In a photo of the scene that circulated worldwide, Martin, then 27, clad in a white tank top, tan cargo shorts and red and white sneakers, can be seen several feet in the air, his body horizontal. Photojournalist Ryan M. Kelly, then of the Daily Progress newspaper in Charlottesville, was awarded a Pulitzer Prize for the picture.
At the defendant’s table, Fields listened impassively, clad in dark slacks and an open-collar shirt under a navy blue V-neck sweater. Acquaintances have said that Fields, as a teenager in Kentucky and Ohio, had long expressed admiration for the militarism and racial-purity doctrine of Nazi Germany.
Antony told jurors that Fields, who traveled to Charlottesville from his apartment in Maumee, Ohio, near Toledo, arrived in the city “filled with anger” on the morning of the racist, anti-Semitic “Unite the Right” demonstration.

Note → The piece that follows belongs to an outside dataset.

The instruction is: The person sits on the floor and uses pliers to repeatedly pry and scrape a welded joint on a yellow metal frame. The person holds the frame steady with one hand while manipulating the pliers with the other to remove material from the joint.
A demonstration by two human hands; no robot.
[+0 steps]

She said, “This case is about his decision to act on that anger” during a day of violent clashes involving hundreds of ethno-fascists and counterprotesters.
She said Fields posted the two identical photos on his Instagram account on May 12 and May 16, 2017, weeks before he drove alone to Charlottesville, an overnight trip of more than 500 miles. He brought only one change of clothes — khaki pants and a white polo shirt, the uniform of the day for white supremacists at the rally.
Hill, the defense lawyer, told jurors that when they watch videos of Fields talking with police after his arrest, they will see that he had earlier been “scared for his safety and was scared to death.” The trial, which could last until mid-December, will be about “why this event took place,” Hill said, referring to the fatal crash. At the conclusion of testimony, he said, “You’ll understand why I’m telling you now he’s not guilty.”
The hours of violence in Charlottesville that day, which climaxed with a deadly act of alleged automotive rage, stunned the national conscience and helped make “Charlottesville” a shorthand term for the emergence of emboldened white supremacists in the early months of the Donald Trump administration.
In addition to first-degree murder, punishable by up to life in prison, Fields is charged with five counts of aggravated malicious wounding and three counts of malicious wounding related to eight of the 35 injured people.
The second victim to testify, Brian Henderson, in his 40s, said he had nowhere to run as Fields’s vehicle came barreling toward him — so he leaped, hoping he would roll over the hood of the speeding car.
“I’m breaking left,” he said. “At this point, I took flight as best I could. I threw up my arms like Superman . . . and I closed my eyes.” Like Martin, Henderson choked back tears as he described his injuries: All of the toenails on one foot were torn off, and his left arm was so badly broken that he still suffers numbness and weakness.
He told the jury, “I just wasn’t fast enough that particular day.”